Creative NZ is defending its decision to provide a $40,000 grant but said last night it was unaware of the installation’s “precise content” when the grant was signed off.

Well why the fuck not? Someone should get sacked for this. Or at a minimum Chris Finlayson should take $40,000 out of their budget for next year. Art is one thing – but promoting the virtues of bludging should not qualify.

Tao Wells, 37, advocates the opportunities and benefits of unemployment and says it is unfair that long-term beneficiaries are labelled bludgers for exploiting the welfare system.

It’s unfair that I have to work 60 hour weeks to fund your fucking life style, you bludging wanker.

Wells’ installation, The Beneficiary’s Office, urges people to abandon jobs they don’t like rather than suffering eight hours of “slavery”.

“We need to work less, so we consume less. The average carbon footprint of the unemployed person is about half of that of those earning over $100,000.”

I await the Green Party insisting that this pilot be introduced nationwide – that everyone gives up their jobs to reduce carbon emissions.

Backed by five “staff”, Wells plans to promote his unemployment philosophy publicly and debate it with politicians and the gainfully employed.

Remember, we are paying for this.

He described himself as an unemployed artist with a masters degree who had been “off and on” the unemployment benefit since 1997. Wells said he was receiving welfare and admitted his benefit was at risk by him speaking out.

Late yesterday afternoon his benefit was cut off after Work and Income learned of the project.

Not just a greedy selfish bludger, but a stupid one also.

He refuses to work, but is happy to apply for grants so he can preach about why people should bludge like him. WINZ should refuse to put him back on any benefit unless he can demonstrate sustained activity seeking employment.

Wells denied his pro-unemployment stance was hypocritical when he was being paid $2000 for the project. “We should never be forced to take a job. If you’re forced to take a job it’s a punishment. If a job’s a punishment then society must be a prison.”

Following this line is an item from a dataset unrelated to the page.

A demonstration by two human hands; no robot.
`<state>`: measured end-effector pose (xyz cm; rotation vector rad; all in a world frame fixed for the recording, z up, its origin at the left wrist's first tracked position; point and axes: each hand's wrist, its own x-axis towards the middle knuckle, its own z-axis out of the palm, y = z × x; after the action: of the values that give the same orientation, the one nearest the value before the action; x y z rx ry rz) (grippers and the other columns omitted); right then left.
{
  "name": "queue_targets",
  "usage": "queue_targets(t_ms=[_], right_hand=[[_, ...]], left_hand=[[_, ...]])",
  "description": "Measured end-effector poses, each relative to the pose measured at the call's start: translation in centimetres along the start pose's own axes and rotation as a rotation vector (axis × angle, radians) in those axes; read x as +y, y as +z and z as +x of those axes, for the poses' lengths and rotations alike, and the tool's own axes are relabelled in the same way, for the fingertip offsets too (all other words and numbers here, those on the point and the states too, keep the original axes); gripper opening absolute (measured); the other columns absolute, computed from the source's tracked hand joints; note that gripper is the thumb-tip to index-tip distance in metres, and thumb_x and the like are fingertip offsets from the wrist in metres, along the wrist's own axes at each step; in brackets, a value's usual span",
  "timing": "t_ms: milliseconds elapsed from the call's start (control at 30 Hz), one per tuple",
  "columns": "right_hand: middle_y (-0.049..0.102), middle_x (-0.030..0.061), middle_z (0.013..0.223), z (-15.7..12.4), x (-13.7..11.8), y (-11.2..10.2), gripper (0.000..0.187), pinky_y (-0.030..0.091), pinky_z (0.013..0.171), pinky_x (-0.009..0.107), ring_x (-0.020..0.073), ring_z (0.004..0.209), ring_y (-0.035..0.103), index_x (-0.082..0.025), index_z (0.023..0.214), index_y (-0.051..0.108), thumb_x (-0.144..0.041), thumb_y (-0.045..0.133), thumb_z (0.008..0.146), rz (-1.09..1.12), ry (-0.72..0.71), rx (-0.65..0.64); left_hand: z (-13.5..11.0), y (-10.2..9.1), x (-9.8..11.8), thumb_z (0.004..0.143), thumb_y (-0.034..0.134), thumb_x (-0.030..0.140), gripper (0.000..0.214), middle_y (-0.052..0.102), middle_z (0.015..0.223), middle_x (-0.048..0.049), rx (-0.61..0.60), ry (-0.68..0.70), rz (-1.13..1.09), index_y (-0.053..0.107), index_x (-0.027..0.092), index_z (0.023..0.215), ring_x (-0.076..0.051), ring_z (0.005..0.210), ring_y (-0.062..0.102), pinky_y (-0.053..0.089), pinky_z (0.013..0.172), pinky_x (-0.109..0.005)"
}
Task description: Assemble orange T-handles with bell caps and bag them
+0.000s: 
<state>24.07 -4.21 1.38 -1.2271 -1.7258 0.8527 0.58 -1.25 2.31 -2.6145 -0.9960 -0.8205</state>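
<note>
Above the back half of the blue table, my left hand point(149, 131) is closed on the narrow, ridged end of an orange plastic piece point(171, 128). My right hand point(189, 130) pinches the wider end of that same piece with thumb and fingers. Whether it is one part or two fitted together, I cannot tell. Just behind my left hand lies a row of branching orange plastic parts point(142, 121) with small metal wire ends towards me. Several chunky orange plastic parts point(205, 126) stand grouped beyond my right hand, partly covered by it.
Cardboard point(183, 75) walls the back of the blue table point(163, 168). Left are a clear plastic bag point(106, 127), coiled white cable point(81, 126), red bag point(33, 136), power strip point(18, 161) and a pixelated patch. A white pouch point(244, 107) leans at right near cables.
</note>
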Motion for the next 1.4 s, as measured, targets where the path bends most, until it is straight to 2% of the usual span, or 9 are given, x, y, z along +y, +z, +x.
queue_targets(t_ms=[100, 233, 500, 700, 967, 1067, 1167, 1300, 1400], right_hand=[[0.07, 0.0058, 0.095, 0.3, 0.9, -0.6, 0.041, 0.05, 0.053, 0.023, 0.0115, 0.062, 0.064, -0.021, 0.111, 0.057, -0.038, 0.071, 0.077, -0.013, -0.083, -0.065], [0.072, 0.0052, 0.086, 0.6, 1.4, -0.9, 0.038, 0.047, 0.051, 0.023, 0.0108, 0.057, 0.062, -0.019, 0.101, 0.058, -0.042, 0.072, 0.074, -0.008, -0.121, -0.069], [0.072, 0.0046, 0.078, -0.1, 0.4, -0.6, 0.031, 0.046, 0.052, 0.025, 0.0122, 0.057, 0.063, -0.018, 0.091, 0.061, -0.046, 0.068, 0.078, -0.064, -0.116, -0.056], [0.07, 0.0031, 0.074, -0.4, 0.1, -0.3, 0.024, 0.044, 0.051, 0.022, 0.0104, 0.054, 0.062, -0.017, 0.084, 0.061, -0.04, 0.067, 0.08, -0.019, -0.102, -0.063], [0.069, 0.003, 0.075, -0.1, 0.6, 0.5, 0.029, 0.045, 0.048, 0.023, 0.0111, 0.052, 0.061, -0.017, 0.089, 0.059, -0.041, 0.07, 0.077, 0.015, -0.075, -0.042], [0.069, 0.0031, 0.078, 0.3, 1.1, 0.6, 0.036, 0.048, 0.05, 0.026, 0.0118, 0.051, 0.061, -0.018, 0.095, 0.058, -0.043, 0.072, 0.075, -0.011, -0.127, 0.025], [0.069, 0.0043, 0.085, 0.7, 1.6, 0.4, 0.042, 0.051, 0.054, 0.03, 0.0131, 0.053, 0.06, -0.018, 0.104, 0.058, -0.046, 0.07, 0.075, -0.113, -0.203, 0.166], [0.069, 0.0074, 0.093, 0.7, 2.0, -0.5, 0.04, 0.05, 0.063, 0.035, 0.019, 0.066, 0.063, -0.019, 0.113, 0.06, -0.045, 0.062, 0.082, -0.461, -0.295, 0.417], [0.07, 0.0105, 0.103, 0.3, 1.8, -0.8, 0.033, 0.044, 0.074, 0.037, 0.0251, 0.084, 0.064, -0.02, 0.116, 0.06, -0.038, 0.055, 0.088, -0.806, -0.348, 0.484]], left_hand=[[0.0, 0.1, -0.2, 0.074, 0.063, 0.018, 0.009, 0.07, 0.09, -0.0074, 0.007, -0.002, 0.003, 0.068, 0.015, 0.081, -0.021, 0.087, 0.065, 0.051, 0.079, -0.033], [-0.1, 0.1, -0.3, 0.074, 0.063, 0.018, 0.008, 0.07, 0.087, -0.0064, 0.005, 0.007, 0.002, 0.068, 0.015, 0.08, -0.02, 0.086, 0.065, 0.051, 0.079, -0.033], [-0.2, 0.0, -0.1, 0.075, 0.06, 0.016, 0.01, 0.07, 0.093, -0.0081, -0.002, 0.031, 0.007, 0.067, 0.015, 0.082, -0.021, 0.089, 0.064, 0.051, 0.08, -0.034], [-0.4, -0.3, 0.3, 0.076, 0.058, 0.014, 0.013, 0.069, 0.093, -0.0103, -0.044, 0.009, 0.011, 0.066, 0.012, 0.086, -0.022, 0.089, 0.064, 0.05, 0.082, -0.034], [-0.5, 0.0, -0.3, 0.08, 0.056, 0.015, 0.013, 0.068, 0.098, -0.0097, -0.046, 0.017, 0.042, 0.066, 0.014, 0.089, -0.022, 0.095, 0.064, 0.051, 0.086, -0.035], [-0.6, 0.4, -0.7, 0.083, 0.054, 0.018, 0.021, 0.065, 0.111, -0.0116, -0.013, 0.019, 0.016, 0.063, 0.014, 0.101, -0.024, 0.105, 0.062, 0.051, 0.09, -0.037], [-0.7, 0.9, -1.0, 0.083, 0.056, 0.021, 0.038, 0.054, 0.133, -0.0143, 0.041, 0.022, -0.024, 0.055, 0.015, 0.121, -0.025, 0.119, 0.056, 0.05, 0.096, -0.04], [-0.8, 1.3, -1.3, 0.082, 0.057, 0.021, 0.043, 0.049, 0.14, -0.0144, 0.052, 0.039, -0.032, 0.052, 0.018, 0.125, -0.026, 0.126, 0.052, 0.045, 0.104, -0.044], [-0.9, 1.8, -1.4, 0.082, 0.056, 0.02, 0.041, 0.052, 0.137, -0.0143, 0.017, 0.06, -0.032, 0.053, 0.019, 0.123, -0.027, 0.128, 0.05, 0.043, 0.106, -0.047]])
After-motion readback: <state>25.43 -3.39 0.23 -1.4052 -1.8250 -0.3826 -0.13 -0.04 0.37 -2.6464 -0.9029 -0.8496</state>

Listen Mr Fuckwit, you are not forced to take a job. So long as you don’t want those of us who do work to pay you a benefit, you do not need to ever work again.

Creative NZ boss Stephen Wainwright said the agency’s role was to encourage, promote and support the arts. Innovative new work, such as the Letting Space series, could act as a powerful form of social commentary and encourage debate.

Oh for fuck’s sake. They seriously have too much money. Having a layabout wanker who is illegally claiming the dole, promote dole bludging as a lifestyle choice is not innovative. Would Creative NZ give money for a tax felon to set up an office and advise people not to pay their taxes?

This just makes my blood boil.  We’re borrowing $240 million a week and this is what Creative NZ thinks is a priority. Why don’t the staff responsible at Creative NZ follow the advice of Mr Wells and quit their jobs to escape the slavery of work.